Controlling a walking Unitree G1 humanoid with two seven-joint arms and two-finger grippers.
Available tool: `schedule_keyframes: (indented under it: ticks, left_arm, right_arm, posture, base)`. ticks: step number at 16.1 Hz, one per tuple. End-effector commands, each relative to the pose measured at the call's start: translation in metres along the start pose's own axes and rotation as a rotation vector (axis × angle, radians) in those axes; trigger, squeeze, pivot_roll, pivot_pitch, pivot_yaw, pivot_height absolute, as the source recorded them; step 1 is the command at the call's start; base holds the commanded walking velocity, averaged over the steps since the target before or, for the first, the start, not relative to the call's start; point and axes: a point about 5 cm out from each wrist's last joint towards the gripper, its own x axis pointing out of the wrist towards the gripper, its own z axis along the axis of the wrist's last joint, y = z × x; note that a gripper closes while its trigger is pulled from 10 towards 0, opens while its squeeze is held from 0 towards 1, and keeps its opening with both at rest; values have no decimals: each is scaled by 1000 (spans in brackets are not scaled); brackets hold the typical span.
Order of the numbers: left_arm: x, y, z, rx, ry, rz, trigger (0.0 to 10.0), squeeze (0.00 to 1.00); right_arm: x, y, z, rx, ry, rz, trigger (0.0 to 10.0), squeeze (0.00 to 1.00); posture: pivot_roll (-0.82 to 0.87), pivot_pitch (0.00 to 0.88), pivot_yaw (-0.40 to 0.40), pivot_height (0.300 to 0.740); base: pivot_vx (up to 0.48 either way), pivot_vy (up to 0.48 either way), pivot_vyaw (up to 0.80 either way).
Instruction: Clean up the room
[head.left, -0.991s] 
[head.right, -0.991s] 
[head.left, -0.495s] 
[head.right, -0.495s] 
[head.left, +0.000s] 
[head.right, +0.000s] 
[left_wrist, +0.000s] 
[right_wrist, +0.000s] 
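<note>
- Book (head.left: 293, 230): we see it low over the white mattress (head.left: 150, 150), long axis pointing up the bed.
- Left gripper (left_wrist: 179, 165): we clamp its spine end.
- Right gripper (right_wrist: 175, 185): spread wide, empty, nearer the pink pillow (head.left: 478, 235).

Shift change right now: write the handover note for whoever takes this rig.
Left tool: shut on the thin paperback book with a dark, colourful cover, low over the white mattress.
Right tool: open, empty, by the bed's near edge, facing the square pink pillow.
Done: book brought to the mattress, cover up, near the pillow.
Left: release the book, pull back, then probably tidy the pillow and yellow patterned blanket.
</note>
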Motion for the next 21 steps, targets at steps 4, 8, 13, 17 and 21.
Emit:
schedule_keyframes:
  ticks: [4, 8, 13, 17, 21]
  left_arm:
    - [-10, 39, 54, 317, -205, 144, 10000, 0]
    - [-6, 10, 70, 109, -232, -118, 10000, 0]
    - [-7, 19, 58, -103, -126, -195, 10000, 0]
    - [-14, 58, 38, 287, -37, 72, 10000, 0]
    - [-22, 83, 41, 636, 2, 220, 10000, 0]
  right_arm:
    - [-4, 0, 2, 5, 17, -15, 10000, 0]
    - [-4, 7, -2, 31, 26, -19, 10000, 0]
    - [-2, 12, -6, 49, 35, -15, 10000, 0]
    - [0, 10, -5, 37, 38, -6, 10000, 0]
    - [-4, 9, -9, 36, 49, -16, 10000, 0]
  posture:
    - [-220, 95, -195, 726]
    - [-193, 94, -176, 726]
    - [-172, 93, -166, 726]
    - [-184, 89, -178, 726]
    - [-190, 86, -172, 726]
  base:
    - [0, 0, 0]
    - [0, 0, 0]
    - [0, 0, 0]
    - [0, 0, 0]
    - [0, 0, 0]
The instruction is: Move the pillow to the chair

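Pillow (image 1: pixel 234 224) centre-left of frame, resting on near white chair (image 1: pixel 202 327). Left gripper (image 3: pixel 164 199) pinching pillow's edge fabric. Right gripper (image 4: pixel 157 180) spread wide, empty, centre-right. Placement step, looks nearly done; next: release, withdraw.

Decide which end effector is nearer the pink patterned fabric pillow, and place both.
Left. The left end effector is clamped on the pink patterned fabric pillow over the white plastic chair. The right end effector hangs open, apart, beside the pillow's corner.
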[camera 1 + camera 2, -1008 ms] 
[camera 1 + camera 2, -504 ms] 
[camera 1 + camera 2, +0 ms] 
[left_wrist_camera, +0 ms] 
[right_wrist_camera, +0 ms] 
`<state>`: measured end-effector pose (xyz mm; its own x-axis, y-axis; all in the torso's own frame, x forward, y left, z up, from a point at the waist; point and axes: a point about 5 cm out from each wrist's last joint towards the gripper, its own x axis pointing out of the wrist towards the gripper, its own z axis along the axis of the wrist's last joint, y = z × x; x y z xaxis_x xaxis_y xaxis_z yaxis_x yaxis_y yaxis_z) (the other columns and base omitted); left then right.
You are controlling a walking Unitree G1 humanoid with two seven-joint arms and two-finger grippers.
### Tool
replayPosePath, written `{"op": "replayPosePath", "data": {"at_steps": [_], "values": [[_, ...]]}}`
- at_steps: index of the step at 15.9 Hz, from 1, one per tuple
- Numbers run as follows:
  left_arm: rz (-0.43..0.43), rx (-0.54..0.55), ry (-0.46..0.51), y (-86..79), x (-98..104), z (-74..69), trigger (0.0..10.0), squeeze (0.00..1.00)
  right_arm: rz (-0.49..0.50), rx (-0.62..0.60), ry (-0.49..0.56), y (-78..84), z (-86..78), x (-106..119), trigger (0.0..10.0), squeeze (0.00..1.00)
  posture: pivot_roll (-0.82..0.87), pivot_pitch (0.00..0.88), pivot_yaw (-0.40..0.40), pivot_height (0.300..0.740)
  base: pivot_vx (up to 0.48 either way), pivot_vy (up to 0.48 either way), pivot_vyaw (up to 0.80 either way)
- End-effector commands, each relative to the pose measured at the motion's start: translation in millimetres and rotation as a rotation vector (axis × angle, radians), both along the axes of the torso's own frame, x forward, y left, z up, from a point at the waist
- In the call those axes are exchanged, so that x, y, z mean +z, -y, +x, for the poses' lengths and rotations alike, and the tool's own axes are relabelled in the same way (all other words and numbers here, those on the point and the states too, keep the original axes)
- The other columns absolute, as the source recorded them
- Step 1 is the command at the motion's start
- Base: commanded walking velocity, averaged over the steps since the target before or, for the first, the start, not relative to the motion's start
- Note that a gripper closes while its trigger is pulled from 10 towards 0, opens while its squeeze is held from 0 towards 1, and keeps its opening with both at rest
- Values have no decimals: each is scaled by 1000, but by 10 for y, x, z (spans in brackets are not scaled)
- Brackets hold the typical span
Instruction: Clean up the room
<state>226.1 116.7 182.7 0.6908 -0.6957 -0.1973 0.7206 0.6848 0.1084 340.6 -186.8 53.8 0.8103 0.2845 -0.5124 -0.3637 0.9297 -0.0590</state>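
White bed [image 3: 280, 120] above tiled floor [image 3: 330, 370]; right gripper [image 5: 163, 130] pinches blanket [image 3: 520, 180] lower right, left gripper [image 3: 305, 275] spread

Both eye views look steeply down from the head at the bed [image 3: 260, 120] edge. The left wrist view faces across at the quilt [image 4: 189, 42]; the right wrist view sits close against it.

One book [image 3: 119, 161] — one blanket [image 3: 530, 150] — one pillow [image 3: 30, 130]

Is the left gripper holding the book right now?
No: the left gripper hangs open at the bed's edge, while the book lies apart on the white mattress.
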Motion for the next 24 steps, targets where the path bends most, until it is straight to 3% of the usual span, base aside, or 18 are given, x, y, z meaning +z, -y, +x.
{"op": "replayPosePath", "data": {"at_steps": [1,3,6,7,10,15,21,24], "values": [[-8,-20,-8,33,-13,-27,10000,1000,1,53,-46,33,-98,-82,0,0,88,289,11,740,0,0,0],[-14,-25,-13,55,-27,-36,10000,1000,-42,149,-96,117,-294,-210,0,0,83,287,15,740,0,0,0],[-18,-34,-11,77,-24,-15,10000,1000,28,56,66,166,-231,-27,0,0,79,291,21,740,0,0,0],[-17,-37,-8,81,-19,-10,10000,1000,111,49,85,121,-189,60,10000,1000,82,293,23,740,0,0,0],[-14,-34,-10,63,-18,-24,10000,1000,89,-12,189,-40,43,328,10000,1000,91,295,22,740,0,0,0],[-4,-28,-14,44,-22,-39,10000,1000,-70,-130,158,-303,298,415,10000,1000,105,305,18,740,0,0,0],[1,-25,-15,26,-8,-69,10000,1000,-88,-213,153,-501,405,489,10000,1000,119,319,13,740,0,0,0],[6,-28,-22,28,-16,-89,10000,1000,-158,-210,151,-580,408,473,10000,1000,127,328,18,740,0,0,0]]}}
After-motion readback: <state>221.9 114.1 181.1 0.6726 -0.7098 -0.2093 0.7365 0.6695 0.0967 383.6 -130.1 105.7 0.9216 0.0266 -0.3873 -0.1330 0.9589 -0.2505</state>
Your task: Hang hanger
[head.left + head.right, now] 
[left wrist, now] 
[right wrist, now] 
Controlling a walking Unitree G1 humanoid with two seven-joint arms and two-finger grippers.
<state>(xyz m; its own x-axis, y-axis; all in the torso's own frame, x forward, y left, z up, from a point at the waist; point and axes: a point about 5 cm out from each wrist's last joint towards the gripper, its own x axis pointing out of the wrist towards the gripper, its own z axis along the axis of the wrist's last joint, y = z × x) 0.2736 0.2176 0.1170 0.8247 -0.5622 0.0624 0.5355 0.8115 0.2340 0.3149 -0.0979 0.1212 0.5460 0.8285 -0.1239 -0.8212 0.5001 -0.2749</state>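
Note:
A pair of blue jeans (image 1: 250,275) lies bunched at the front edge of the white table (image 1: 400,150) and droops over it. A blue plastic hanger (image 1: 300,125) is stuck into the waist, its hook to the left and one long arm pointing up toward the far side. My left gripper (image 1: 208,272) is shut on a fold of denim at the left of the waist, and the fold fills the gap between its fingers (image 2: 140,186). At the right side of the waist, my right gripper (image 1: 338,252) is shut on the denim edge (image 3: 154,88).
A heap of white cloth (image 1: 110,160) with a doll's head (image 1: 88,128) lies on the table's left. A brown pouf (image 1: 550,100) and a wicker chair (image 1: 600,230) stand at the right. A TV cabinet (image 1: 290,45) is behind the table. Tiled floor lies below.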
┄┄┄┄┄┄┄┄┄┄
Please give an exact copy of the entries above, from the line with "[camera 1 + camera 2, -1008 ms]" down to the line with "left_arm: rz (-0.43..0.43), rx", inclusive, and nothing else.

» **ANSWER TO THE PROBLEM**
[camera 1 + camera 2, -1008 ms] 
[camera 1 + camera 2, -504 ms] 
[camera 1 + camera 2, +0 ms] 
[left_wrist_camera, +0 ms] 
[right_wrist_camera, +0 ms] 
`<state>`: measured end-effector pose (xyz mm; its own x-axis, y-axis; all in the torso's own frame, x forward, y left, z up, from a point at the waist; point and axes: a point about 5 cm out from each wrist's last joint towards the gripper, its own x axis pointing out of the wrist towards the gripper, its own z axis along the axis of the wrist's last joint, y = z × x; x y z xaxis_x xaxis_y xaxis_z yaxis_x yaxis_y yaxis_z) (the other columns and base omitted); left then right.
You are controlling a walking Unitree G1 humanoid with two seven-joint arms and two-finger grippers.
### Tool
replayPosePath, written `{"op": "replayPosePath", "data": {"at_steps": [_], "values": [[_, ...]]}}`
- at_steps: index of the step at 15.9 Hz, from 1, one per tuple
- Numbers run as follows:
  left_arm: rz (-0.43..0.43), rx (-0.54..0.55), ry (-0.46..0.51), y (-86..79), x (-98..104), z (-74..69), trigger (0.0..10.0), squeeze (0.00..1.00)

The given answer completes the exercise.